An Employer of Record (EOR) is a legal entity that employs people on your behalf in a country where you don’t have (or don’t want) a local company. They sit on the employment contract. You direct the work and pay the EOR; the EOR handles payroll, tax, benefits, and statutory compliance in that jurisdiction. In Africa, that matters because most countries require a local employer for labour law, social security, and tax to apply correctly.
Why Africa is different. You can’t just “contract” someone in Lagos or Nairobi and assume it’s fine. South Africa’s Labour Relations Act, Nigeria’s Labour Act, Kenya’s Employment Act, and similar laws assume an employer–employee relationship with a local footprint. If you’re a US or EU company paying a person in Africa without a local employer, you risk misclassification (employee treated as contractor), unremitted payroll taxes, and no valid employment contract. An EOR gives you that local employer so the relationship is legal from day one.
Typical use cases on the continent. (1) First hire in a new country — You want a sales lead in Ghana or a developer in Egypt but don’t have a Ghanaian or Egyptian entity.

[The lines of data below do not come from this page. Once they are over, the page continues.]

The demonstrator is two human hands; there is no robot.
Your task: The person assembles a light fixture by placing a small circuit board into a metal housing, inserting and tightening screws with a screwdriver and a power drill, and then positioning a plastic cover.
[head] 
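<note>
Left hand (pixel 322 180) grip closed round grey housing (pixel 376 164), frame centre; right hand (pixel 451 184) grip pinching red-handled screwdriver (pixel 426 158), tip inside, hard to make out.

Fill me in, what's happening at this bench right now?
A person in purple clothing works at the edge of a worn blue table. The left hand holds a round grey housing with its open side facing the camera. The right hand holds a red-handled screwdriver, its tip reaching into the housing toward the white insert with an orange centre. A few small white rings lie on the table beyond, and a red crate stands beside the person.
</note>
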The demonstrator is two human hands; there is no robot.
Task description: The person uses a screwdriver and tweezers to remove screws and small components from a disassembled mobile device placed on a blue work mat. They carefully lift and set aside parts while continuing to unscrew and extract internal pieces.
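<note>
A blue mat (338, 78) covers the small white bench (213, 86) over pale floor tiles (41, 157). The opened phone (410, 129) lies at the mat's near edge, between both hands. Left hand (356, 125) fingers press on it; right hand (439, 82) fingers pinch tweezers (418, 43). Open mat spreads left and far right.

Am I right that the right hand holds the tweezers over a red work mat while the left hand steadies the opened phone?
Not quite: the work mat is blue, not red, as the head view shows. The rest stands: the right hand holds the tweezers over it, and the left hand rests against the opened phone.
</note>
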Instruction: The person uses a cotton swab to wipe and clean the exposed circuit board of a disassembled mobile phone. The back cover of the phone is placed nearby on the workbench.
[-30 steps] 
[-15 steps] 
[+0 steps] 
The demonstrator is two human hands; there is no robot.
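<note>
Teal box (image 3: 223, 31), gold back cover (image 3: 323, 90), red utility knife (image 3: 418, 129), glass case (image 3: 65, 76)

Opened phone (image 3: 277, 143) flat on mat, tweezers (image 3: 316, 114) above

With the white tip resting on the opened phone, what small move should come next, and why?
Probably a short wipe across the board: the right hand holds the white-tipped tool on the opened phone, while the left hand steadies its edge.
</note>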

The EOR employs them; you get a single invoice and one contract to manage. (2) Testing a market — A handful of people in Morocco or Tanzania. Setting up a local company isn’t worth the cost or time; EOR gets you live in weeks, not months. (3) Owning compliance risk — You’d rather the EOR carry employment liability for termination, benefits, and audits so your team can focus on the business.
How it works in practice. You choose the role, salary, and any benefits. The EOR runs local payroll, withholds and pays income tax and social contributions (e.g. UIF in South Africa, pension in Nigeria), and issues the employment contract under local law. You pay the EOR a fee (often a percentage of payroll or a fixed per-employee fee). The worker is legally employed by the EOR’s local entity; you’re the de facto “client” directing day-to-day work. Good EORs spell out in the service agreement that you control hiring, role, and termination decisions; they execute and stay compliant.
Africa-specific wrinkles. Currencies and banking vary: South Africa (ZAR), Nigeria (NGN), Kenya (KES), Egypt (EGP). You’ll usually pay the EOR in your currency; they convert and pay in local currency. Some markets have mandatory benefits (e.g. medical aid in South Africa above a threshold, provident funds, 13th month in some countries). A serious EOR will bake that into the quote so you’re not surprised. Also, work permits and visas: the EOR doesn’t always handle immigration, but they employ the person once the permit is in place. Confirm who does permit sponsorship — you or the EOR — before you commit.
When not to use an EOR. If you’re opening an office and will have 20+ people in one country, setting up your own entity often pays off within 12–18 months. EOR fees (roughly 4–12% of payroll or $400–800/employee/month depending on provider and country) add up. Use EOR for speed and for smaller, distributed teams; use your own entity when you’ve committed to a location and scale.
Bottom line: an EOR in Africa is the legal employer so you can hire and run a team without a local company. Use it to hire fast and stay compliant; switch to your own entity when the numbers and commitment justify it.